Both the line with "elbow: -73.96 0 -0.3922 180" and the line with "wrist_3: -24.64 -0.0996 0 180" in the records below must appear in the output, along with every line between them, exactly and with nothing added.

(Stored records)
***
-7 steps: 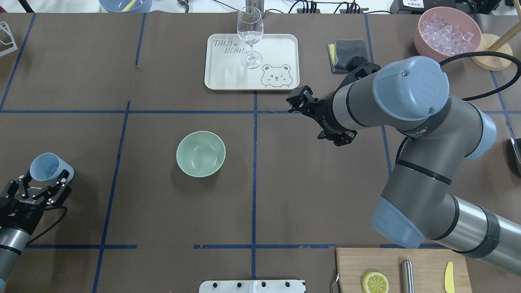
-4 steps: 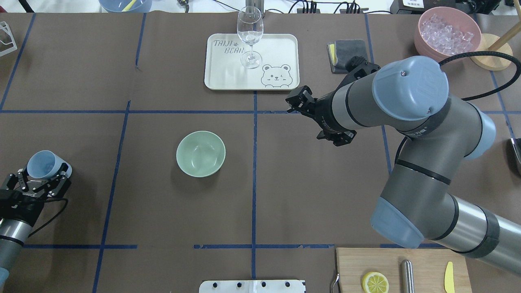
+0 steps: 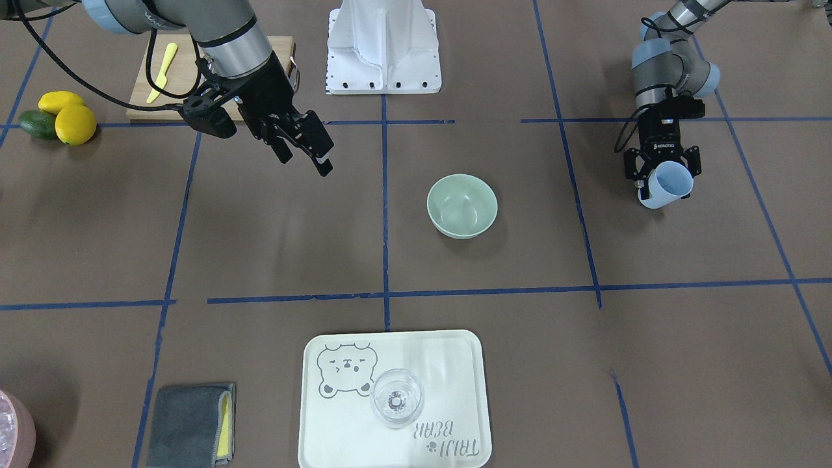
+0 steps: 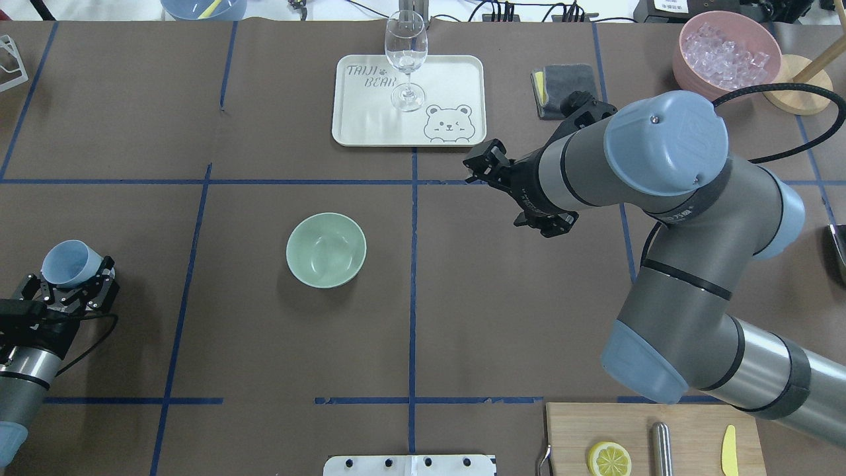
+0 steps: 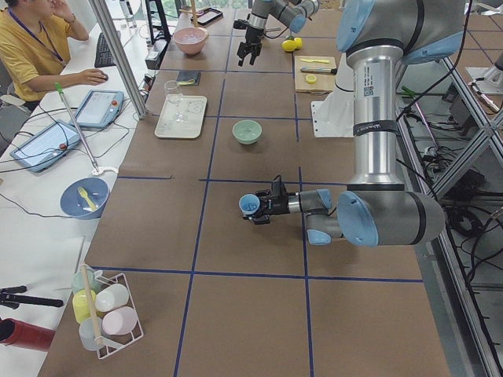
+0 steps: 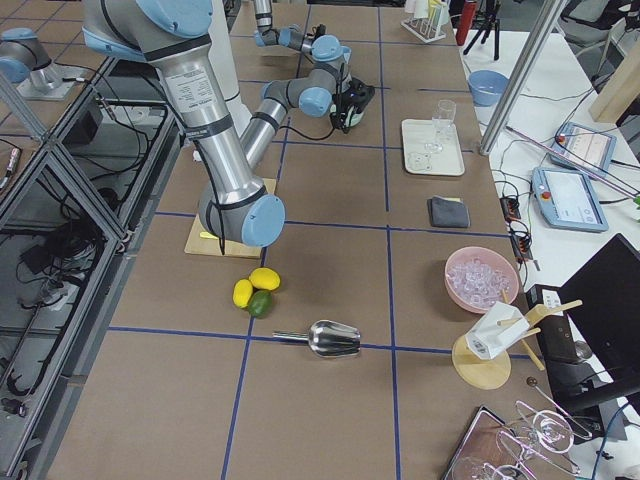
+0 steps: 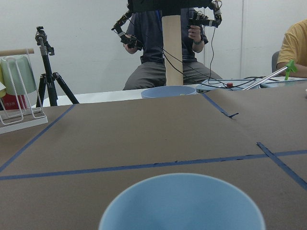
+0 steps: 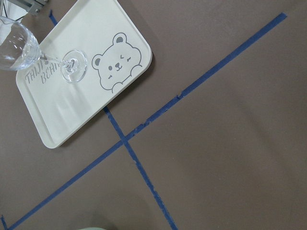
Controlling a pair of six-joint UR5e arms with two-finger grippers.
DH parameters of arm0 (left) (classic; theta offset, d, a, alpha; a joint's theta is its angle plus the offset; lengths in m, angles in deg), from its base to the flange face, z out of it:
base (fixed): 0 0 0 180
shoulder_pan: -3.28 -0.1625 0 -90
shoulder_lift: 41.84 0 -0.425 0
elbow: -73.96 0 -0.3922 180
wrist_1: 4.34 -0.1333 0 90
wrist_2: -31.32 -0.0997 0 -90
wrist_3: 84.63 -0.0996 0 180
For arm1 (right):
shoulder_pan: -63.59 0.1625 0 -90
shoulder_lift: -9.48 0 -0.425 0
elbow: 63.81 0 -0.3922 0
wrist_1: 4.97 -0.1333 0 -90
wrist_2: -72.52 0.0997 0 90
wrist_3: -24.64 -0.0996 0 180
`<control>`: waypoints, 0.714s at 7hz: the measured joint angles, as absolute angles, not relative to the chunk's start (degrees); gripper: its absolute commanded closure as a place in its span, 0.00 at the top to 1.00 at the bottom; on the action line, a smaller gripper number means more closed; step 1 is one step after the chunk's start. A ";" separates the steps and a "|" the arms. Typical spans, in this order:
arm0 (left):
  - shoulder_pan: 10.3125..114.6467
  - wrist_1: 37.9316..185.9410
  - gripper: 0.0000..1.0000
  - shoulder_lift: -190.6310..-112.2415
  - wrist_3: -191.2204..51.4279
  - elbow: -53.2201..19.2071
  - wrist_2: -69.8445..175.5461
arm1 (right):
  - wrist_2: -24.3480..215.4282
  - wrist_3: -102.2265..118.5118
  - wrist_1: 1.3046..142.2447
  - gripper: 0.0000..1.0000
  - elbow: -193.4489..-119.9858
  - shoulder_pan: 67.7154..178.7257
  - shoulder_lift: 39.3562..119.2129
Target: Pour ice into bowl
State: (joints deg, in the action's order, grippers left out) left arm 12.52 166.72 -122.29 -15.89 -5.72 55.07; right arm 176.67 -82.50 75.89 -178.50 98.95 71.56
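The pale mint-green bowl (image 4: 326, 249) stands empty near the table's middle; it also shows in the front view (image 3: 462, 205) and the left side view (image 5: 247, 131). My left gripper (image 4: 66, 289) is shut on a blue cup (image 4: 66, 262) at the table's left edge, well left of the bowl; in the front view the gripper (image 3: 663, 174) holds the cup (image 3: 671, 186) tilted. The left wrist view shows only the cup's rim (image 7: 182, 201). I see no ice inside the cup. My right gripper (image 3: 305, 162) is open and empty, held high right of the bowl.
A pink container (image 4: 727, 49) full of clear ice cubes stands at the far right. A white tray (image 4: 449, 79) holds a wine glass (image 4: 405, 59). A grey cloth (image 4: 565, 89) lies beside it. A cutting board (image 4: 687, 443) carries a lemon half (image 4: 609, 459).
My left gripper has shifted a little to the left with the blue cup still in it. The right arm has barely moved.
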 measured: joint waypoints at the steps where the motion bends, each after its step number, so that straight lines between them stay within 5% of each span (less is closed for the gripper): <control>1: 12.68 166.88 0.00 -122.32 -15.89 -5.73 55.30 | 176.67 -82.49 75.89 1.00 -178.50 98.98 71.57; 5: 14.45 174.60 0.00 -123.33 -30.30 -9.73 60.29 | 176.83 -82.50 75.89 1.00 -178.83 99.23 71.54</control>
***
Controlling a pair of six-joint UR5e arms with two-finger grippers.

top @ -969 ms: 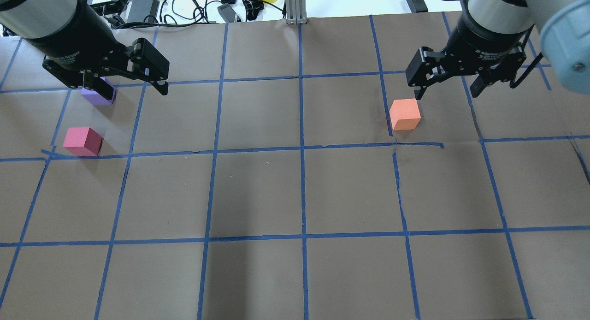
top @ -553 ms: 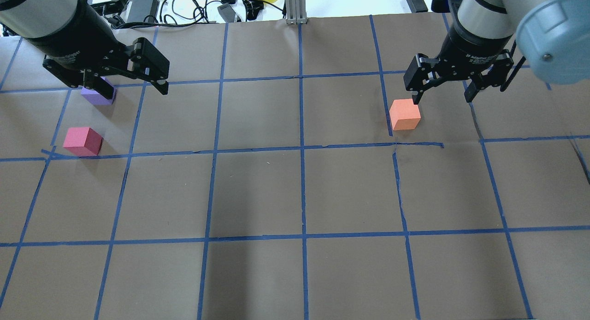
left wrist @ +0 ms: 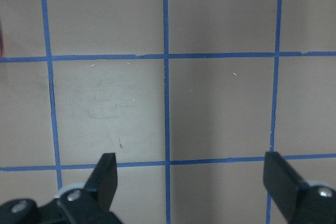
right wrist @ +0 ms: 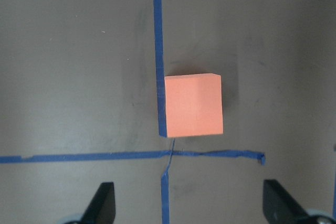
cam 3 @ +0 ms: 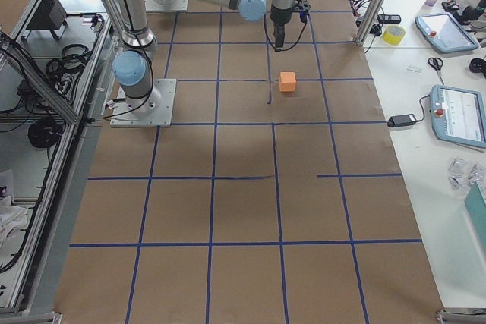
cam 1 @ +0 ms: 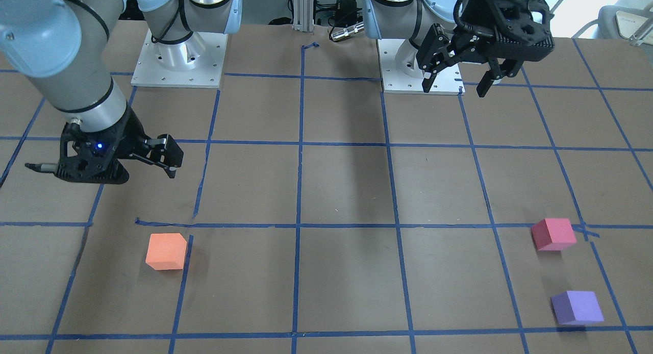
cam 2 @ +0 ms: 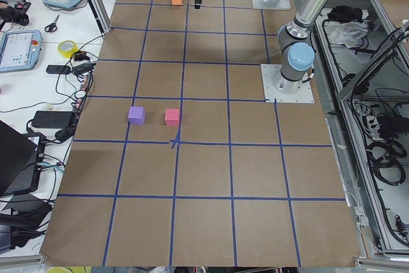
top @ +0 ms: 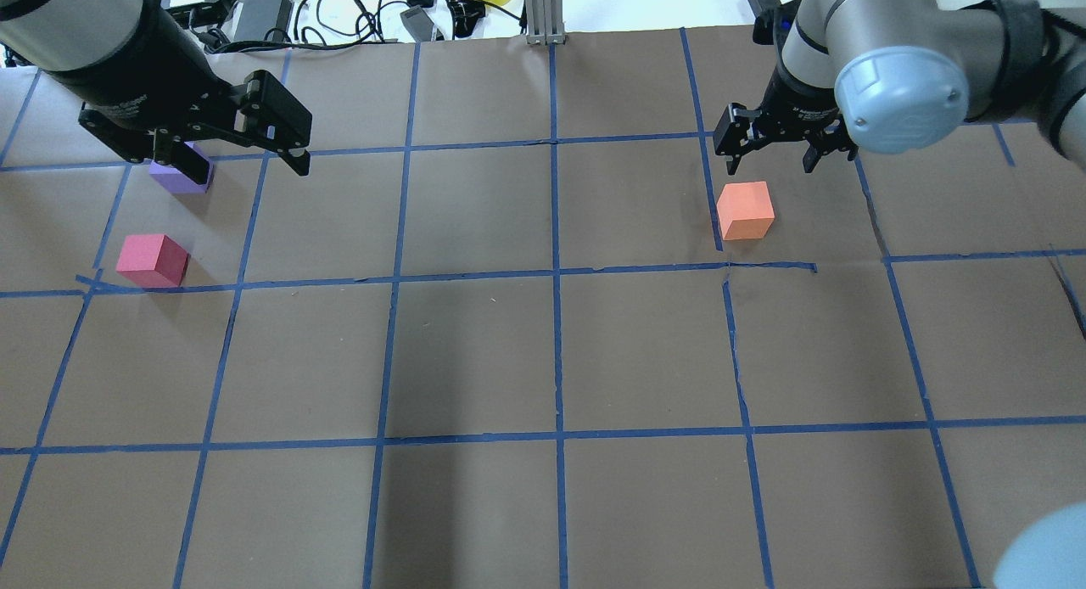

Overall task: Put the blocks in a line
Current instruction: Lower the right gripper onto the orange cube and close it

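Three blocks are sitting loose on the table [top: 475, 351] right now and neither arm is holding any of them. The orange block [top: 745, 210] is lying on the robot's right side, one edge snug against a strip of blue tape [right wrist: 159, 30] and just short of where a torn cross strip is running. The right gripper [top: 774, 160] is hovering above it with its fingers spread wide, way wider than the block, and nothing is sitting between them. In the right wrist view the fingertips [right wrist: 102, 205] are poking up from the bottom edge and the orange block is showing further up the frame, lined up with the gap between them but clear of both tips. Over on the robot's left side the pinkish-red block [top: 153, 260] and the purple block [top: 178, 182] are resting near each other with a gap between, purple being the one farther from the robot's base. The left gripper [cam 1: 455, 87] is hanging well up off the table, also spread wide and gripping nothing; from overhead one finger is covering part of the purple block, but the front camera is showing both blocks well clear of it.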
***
▶ _Expected output_
elbow: -73.96 0 -0.3922 180
wrist_1: 4.34 -0.1333 0 90
wrist_2: -31.32 -0.0997 0 -90
wrist_3: 84.63 -0.0996 0 180
For arm1 (right):
shoulder_pan: -63.59 0.1625 0 -90
shoulder_lift: -9.48 0 -0.425 0
elbow: 63.81 0 -0.3922 0
wrist_1: 4.97 -0.1333 0 -90
wrist_2: -72.52 0.0997 0 90
wrist_3: -24.64 -0.0996 0 180

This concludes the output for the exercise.